WORK TO BE COMPLETED →
Leave no picture in, and give every entry again exactly.
Top of INPUT MATERIAL
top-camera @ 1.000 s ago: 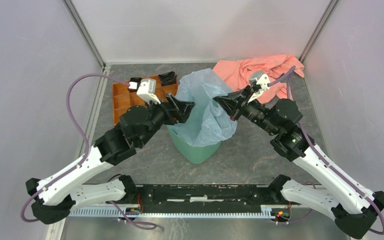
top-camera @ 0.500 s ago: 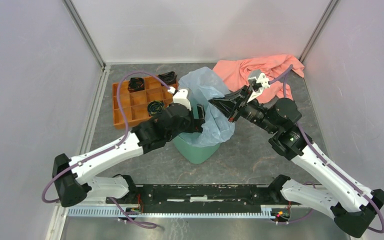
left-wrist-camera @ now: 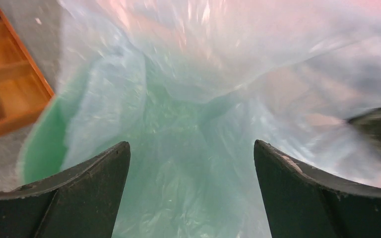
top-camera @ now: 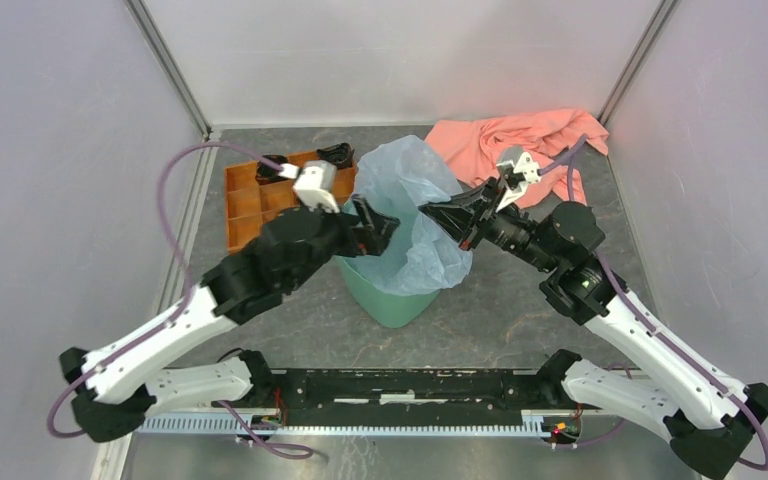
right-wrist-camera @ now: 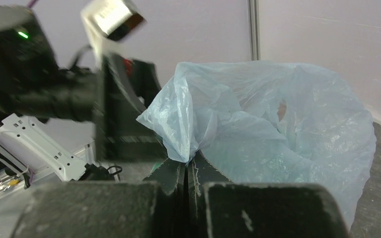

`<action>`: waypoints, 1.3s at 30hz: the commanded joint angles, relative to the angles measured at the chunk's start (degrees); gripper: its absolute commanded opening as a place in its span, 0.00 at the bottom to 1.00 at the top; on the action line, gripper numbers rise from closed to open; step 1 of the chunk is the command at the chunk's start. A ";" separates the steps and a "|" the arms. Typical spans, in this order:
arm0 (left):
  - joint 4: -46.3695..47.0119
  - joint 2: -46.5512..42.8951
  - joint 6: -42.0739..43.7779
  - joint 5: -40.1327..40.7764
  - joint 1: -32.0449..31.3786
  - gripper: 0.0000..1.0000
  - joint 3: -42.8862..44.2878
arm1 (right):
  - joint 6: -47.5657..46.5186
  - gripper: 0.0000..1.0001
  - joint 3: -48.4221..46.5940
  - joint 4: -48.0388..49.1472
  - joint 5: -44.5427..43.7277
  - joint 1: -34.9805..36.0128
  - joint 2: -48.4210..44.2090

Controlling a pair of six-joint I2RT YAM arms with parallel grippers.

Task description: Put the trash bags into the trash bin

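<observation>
Being pinched by the right gripper [top-camera: 440,213], the trash bag [top-camera: 410,190] is partly seated in the trash bin [top-camera: 392,300]; the left gripper [top-camera: 378,222] is opened.

Right gripper [right-wrist-camera: 186,166] fingers [right-wrist-camera: 171,176] pressed together, pinching a fold of the pale blue plastic bag [right-wrist-camera: 278,124]. Bag billows up and to the right. Blurred left arm [right-wrist-camera: 54,94] close on the left. Dark desk [right-wrist-camera: 379,198] at far right.
</observation>
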State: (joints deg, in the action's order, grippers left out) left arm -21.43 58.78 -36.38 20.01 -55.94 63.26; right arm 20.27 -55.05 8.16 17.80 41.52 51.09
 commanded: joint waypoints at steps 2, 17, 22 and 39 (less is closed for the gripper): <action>1.06 -8.52 3.42 10.11 0.24 0.98 -0.26 | -1.97 0.00 -3.49 -2.16 0.51 0.07 1.52; 5.02 -5.64 6.68 12.47 0.21 0.98 3.10 | 2.89 0.00 0.21 5.29 0.87 4.47 16.71; 6.86 -11.57 4.07 15.81 0.29 0.98 -1.61 | -7.13 0.01 -5.06 -7.88 -14.33 10.64 22.50; -2.80 -13.39 5.75 16.80 0.22 1.00 4.52 | -10.86 0.00 -11.93 -21.12 -17.90 13.39 38.97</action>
State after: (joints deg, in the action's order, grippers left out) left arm -20.27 46.41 -31.09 37.01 -55.83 64.07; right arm 10.52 -64.77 -12.86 -1.02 54.63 89.21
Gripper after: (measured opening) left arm 0.994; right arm 0.010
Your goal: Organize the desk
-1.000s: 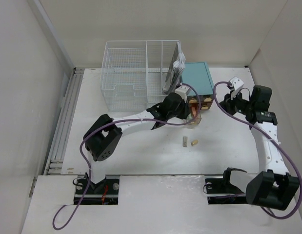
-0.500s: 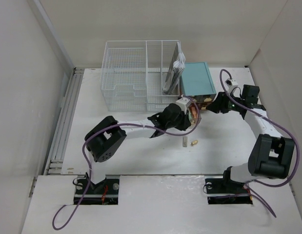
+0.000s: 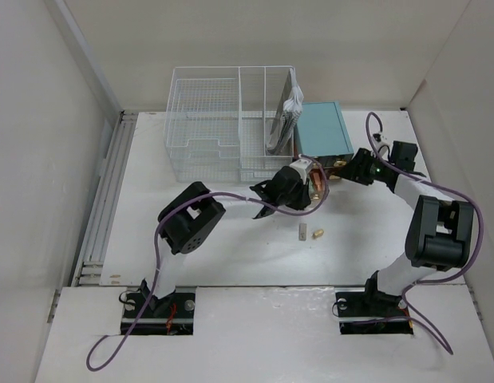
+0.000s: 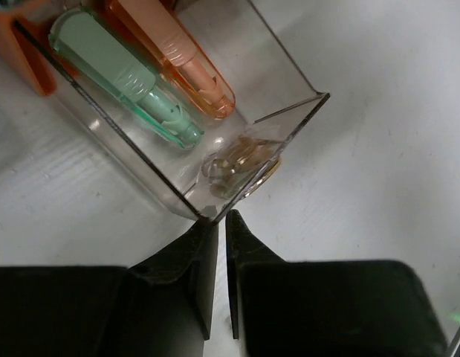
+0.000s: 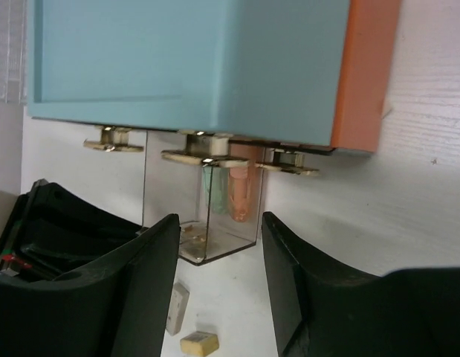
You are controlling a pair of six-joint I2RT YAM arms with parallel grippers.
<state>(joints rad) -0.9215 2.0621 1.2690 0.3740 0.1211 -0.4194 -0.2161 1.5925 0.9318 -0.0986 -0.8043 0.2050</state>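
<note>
The white desk [image 3: 231, 247] holds a teal box [image 3: 322, 128] with small drawers. One clear drawer [image 3: 316, 182] is pulled out of it. In the left wrist view the drawer [image 4: 267, 149] holds a green highlighter [image 4: 118, 74], an orange highlighter [image 4: 177, 56] and small brass bits [image 4: 241, 160]. My left gripper [image 4: 217, 221] is shut, with only a thin slit, and its tips touch the drawer's front corner. My right gripper [image 5: 221, 227] is open and empty. It faces the box front [image 5: 177, 59] from just right of the drawer [image 5: 170, 201].
A white wire-mesh organizer [image 3: 231, 120] stands at the back with papers [image 3: 286, 120] in its right slot. A grey eraser [image 3: 301, 232] and a yellow eraser [image 3: 318, 234] lie on the desk in front of the drawer. Walls close in on the left and right.
My right arm has swung left and in, bringing its gripper to the teal box's front. My left gripper has moved toward the box, and the clear drawer sits further in.
</note>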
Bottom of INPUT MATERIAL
TASK SOLUTION →
top-camera @ 1.000 s ago: 
top-camera @ 0.500 s ago: 
left-wrist-camera @ now: 
top-camera @ now: 
right-wrist-camera @ now: 

`<action>`: waypoints, 1.3s at 30hz: the commanded joint angles, relative to the angles measured at the chunk's start (degrees); gripper: its absolute commanded opening as a place in its span, 0.00 at the bottom to 1.00 at the top; on the action line, gripper numbers rise from closed to open; step 1 of the chunk is the command at the chunk's start. A ";" separates the steps and a "|" the arms. Typical spans, in this order:
arm0 (left):
  - joint 4: -46.3695..47.0119
  - joint 2: -46.5512..42.8951
  - joint 6: -42.0739..43.7779
  - joint 5: -40.1327..40.7764
  - joint 1: -32.0449..31.3786
  - gripper: 0.0000..1.0000
  - joint 3: -42.8862..44.2878
arm1 (right):
  - joint 6: -47.5657..46.5186
  - gripper: 0.0000..1.0001
  - joint 3: -48.4221..46.5940
  - joint 4: -48.0388..49.1472
  - joint 5: -44.5427..43.7277
  - joint 1: -34.9805..36.0128
  - joint 2: -48.4210..44.2090

Controlling a pair of six-joint I2RT YAM arms with parallel grippers.

Task description: Put the trash bags into the trash bin

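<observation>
Being pinched by the right gripper [top-camera: 440,213], the trash bag [top-camera: 410,190] is partly seated in the trash bin [top-camera: 392,300]; the left gripper [top-camera: 378,222] is opened.

Right gripper [right-wrist-camera: 186,166] fingers [right-wrist-camera: 171,176] pressed together, pinching a fold of the pale blue plastic bag [right-wrist-camera: 278,124]. Bag billows up and to the right. Blurred left arm [right-wrist-camera: 54,94] close on the left. Dark desk [right-wrist-camera: 379,198] at far right.
</observation>
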State: (joints deg, in the action's order, grippers left out) left arm -21.43 58.78 -36.38 20.01 -55.94 63.26; right arm 20.27 -55.05 8.16 17.80 41.52 51.09
 commanded: joint waypoints at steps 2, 17, 22 and 39 (less is closed for the gripper): <action>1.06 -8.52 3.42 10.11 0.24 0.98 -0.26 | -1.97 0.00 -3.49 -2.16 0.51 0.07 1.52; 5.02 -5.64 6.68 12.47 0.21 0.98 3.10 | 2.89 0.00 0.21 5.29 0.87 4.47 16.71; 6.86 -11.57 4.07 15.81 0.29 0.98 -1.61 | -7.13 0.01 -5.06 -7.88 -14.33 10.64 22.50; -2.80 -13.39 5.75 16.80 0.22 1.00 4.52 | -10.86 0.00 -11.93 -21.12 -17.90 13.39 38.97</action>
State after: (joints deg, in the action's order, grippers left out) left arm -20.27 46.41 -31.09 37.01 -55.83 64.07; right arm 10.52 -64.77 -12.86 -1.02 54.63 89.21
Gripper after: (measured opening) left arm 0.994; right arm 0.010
Your goal: Organize the desk
-1.000s: 
-0.500s: 
+0.000s: 
+0.000s: 
+0.000s: 
You are controlling a pair of six-joint I2RT YAM arms with parallel grippers.
<state>(joints rad) -0.9215 2.0621 1.2690 0.3740 0.1211 -0.4194 -0.2161 1.5925 0.9318 -0.0986 -0.8043 0.2050</state>
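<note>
The white desk [image 3: 231, 247] holds a teal box [image 3: 322, 128] with small drawers. One clear drawer [image 3: 316, 182] is pulled out of it. In the left wrist view the drawer [image 4: 267, 149] holds a green highlighter [image 4: 118, 74], an orange highlighter [image 4: 177, 56] and small brass bits [image 4: 241, 160]. My left gripper [image 4: 217, 221] is shut, with only a thin slit, and its tips touch the drawer's front corner. My right gripper [image 5: 221, 227] is open and empty. It faces the box front [image 5: 177, 59] from just right of the drawer [image 5: 170, 201].
A white wire-mesh organizer [image 3: 231, 120] stands at the back with papers [image 3: 286, 120] in its right slot. A grey eraser [image 3: 301, 232] and a yellow eraser [image 3: 318, 234] lie on the desk in front of the drawer. Walls close in on the left and right.
My right arm has swung left and in, bringing its gripper to the teal box's front. My left gripper has moved toward the box, and the clear drawer sits further in.
</note>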

With this, the output is complete.